A entidade não concorda com o fato dos procedimentos tenham sido arquivados levando-se em consideração apenas a garantia dada pela prefeitura de que está fazendo o adequado controle do ponto.

A entidade questiona o fato de não se fala, ao arquivar os procedimentos, em eventuais punições àqueles que deixaram de cumprir sua carga horário no passado. Nesta semana, a OAB enviou ofício ao prefeito Jonas Paegle, no qual solicita diversas informações para apuração do cumprimento da carga horária dos médicos.

O ofício é assinado pelo presidente da subseção, Renato Munhoz; pelo presidente da Comissão de Moralidade Pública, Eder Gonçalves; e pelo presidente e secretário da Comissão de Direitos Humanos, Ricardo Vianna Hoffmann e Bruno Francisco de Souza, respectivamente.

Foi solicitado o registro de ponto e de horário de todos os médicos de Brusque nos últimos cinco anos, folhas salariais e possíveis acordos firmados com os médicos, tanto formais, quanto informais, também dos últimos cinco anos.

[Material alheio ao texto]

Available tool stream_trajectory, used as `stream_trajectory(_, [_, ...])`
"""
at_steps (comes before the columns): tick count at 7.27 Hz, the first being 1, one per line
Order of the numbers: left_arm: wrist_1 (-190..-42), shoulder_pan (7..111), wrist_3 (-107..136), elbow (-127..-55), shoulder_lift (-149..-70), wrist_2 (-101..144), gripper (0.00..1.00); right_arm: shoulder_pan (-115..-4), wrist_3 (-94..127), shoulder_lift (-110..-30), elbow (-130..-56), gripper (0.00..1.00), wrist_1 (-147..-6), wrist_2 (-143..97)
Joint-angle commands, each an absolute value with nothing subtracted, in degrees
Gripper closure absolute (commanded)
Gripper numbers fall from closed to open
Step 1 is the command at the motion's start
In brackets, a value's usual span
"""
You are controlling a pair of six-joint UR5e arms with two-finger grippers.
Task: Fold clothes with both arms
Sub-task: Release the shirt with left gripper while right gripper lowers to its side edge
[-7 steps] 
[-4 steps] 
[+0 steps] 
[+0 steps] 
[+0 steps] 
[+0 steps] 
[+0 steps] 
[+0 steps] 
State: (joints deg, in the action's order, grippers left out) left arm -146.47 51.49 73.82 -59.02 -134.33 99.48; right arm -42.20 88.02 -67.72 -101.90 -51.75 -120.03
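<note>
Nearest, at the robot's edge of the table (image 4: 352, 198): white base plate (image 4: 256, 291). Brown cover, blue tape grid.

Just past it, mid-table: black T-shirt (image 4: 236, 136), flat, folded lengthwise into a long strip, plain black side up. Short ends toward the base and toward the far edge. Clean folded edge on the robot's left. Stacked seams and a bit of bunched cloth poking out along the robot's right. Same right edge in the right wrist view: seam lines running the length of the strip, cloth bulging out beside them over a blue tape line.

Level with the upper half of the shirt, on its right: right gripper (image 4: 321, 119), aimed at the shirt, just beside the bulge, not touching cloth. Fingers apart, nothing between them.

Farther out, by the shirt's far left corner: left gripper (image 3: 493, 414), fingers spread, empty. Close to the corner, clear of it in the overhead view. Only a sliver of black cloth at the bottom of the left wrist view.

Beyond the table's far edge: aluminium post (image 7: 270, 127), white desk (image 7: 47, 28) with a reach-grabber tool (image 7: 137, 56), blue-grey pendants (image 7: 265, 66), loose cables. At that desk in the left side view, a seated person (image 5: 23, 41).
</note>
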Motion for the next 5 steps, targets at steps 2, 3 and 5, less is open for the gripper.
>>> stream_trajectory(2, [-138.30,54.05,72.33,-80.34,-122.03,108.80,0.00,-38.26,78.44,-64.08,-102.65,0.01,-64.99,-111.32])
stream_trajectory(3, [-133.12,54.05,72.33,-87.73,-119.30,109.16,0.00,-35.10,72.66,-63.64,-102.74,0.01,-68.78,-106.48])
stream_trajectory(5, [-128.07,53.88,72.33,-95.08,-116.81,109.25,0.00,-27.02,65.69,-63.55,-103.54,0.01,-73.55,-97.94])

O pedido foi feito com base na Lei de Acesso à Informação (LAI) e, por isso, o prefeito Jonas Paegle tem 20 dias corridos para responder, prorrogáveis por mais 10, se houver justificativa plausível.

A medida tomada pela OAB de Brusque é louvável, e vem ao encontro do que a sociedade espera de entidades de classe. No ano passado, reportagens veiculadas por O Município tornaram notório o fato de que há relaxamento e informalidade no cumprimento do ponto pelos médicos da prefeitura, e isso não é de hoje.

Cabe, conforme defende a OAB, uma apuração mais detalhada sobre o caso, sobretudo para identificação de eventuais infratores e aplicação das devidas penalidades. A sociedade se sente representada por um ato como este, em contraponto ao Ministério Público, que não quis mexer neste abelheiro.